> **Exercise objective**
Word for word, the records below are to be set down again.

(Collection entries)
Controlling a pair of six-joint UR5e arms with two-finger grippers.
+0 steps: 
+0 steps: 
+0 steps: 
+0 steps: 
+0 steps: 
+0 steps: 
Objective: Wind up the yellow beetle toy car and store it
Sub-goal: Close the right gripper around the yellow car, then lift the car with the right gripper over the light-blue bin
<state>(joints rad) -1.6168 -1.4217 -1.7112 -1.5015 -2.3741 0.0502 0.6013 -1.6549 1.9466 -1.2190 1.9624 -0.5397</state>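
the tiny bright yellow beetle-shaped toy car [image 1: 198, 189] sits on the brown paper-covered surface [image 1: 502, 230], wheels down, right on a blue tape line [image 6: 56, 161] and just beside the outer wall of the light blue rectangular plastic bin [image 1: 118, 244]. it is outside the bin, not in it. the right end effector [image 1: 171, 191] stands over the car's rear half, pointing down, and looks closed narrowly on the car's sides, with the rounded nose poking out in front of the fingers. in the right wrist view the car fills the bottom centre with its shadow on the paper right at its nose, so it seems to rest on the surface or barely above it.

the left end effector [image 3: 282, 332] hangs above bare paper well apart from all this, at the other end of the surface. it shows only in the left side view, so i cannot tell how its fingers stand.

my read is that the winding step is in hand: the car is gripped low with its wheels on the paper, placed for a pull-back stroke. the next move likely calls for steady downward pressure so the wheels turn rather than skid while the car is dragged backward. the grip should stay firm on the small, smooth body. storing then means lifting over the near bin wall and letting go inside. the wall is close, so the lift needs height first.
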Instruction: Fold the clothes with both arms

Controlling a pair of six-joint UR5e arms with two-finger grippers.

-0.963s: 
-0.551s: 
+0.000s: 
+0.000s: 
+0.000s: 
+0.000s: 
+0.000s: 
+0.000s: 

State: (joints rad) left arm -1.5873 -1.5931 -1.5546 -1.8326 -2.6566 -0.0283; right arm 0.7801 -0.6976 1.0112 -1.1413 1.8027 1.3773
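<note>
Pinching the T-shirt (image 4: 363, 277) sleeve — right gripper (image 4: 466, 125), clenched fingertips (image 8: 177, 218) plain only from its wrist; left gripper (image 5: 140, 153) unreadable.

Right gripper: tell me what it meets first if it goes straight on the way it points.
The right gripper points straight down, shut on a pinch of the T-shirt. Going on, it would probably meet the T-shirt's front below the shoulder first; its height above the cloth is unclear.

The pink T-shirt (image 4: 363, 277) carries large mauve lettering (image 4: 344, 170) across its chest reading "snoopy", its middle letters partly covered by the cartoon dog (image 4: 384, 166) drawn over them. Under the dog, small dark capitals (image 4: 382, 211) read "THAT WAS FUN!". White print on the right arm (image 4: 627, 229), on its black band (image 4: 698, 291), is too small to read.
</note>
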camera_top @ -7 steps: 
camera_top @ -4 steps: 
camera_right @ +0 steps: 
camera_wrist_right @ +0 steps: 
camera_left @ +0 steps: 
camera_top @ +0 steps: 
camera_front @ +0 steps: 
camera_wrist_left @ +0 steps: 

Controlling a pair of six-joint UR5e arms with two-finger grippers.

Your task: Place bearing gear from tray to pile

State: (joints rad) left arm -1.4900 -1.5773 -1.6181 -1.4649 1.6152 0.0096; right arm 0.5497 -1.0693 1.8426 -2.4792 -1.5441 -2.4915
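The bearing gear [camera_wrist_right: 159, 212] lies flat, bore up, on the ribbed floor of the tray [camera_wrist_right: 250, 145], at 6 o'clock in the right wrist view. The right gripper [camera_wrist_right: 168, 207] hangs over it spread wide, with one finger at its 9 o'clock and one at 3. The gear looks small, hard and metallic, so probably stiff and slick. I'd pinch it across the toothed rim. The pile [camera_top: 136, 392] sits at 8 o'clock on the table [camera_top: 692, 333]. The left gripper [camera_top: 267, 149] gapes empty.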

> **Finished exercise**
Controlling a pair of six-joint UR5e arms with two-finger grippers.
+0 steps: 
+0 steps: 
+0 steps: 
+0 steps: 
+0 steps: 
+0 steps: 
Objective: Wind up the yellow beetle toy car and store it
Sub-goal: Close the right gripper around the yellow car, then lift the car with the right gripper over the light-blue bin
<state>(joints rad) -1.6168 -1.4217 -1.7112 -1.5015 -2.3741 0.0502 0.6013 -1.6549 1.9466 -1.2190 1.9624 -0.5397</state>
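the tiny bright yellow beetle-shaped toy car [image 1: 198, 189] sits on the brown paper-covered surface [image 1: 502, 230], wheels down, right on a blue tape line [image 6: 56, 161] and just beside the outer wall of the light blue rectangular plastic bin [image 1: 118, 244]. it is outside the bin, not in it. the right end effector [image 1: 171, 191] stands over the car's rear half, pointing down, and looks closed narrowly on the car's sides, with the rounded nose poking out in front of the fingers. in the right wrist view the car fills the bottom centre with its shadow on the paper right at its nose, so it seems to rest on the surface or barely above it.

the left end effector [image 3: 282, 332] hangs above bare paper well apart from all this, at the other end of the surface. it shows only in the left side view, so i cannot tell how its fingers stand.

my read is that the winding step is in hand: the car is gripped low with its wheels on the paper, placed for a pull-back stroke. the next move likely calls for steady downward pressure so the wheels turn rather than skid while the car is dragged backward. the grip should stay firm on the small, smooth body. storing then means lifting over the near bin wall and letting go inside. the wall is close, so the lift needs height first.
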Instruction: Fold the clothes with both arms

Controlling a pair of six-joint UR5e arms with two-finger grippers.

-0.963s: 
-0.551s: 
+0.000s: 
+0.000s: 
+0.000s: 
+0.000s: 
+0.000s: 
+0.000s: 

State: (joints rad) left arm -1.5873 -1.5931 -1.5546 -1.8326 -2.6566 -0.0283; right arm 0.7801 -0.6976 1.0112 -1.1413 1.8027 1.3773
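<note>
Pinching the T-shirt (image 4: 363, 277) sleeve — right gripper (image 4: 466, 125), clenched fingertips (image 8: 177, 218) plain only from its wrist; left gripper (image 5: 140, 153) unreadable.

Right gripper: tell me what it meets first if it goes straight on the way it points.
The right gripper points straight down, shut on a pinch of the T-shirt. Going on, it would probably meet the T-shirt's front below the shoulder first; its height above the cloth is unclear.

The pink T-shirt (image 4: 363, 277) carries large mauve lettering (image 4: 344, 170) across its chest reading "snoopy", its middle letters partly covered by the cartoon dog (image 4: 384, 166) drawn over them. Under the dog, small dark capitals (image 4: 382, 211) read "THAT WAS FUN!". White print on the right arm (image 4: 627, 229), on its black band (image 4: 698, 291), is too small to read.
</note>
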camera_top @ -7 steps: 
camera_top @ -4 steps: 
camera_right @ +0 steps: 
camera_wrist_right @ +0 steps: 
camera_left @ +0 steps: 
camera_top @ +0 steps: 
camera_front @ +0 steps: 
camera_wrist_left @ +0 steps: 

Controlling a pair of six-joint UR5e arms with two-finger grippers.

Your task: Place bearing gear from tray to pile

State: (joints rad) left arm -1.4900 -1.5773 -1.6181 -1.4649 1.6152 0.0096; right arm 0.5497 -1.0693 1.8426 -2.4792 -1.5441 -2.4915
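The bearing gear [camera_wrist_right: 159, 212] lies flat, bore up, on the ribbed floor of the tray [camera_wrist_right: 250, 145], at 6 o'clock in the right wrist view. The right gripper [camera_wrist_right: 168, 207] hangs over it spread wide, with one finger at its 9 o'clock and one at 3. The gear looks small, hard and metallic, so probably stiff and slick. I'd pinch it across the toothed rim. The pile [camera_top: 136, 392] sits at 8 o'clock on the table [camera_top: 692, 333]. The left gripper [camera_top: 267, 149] gapes empty.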

The output is done.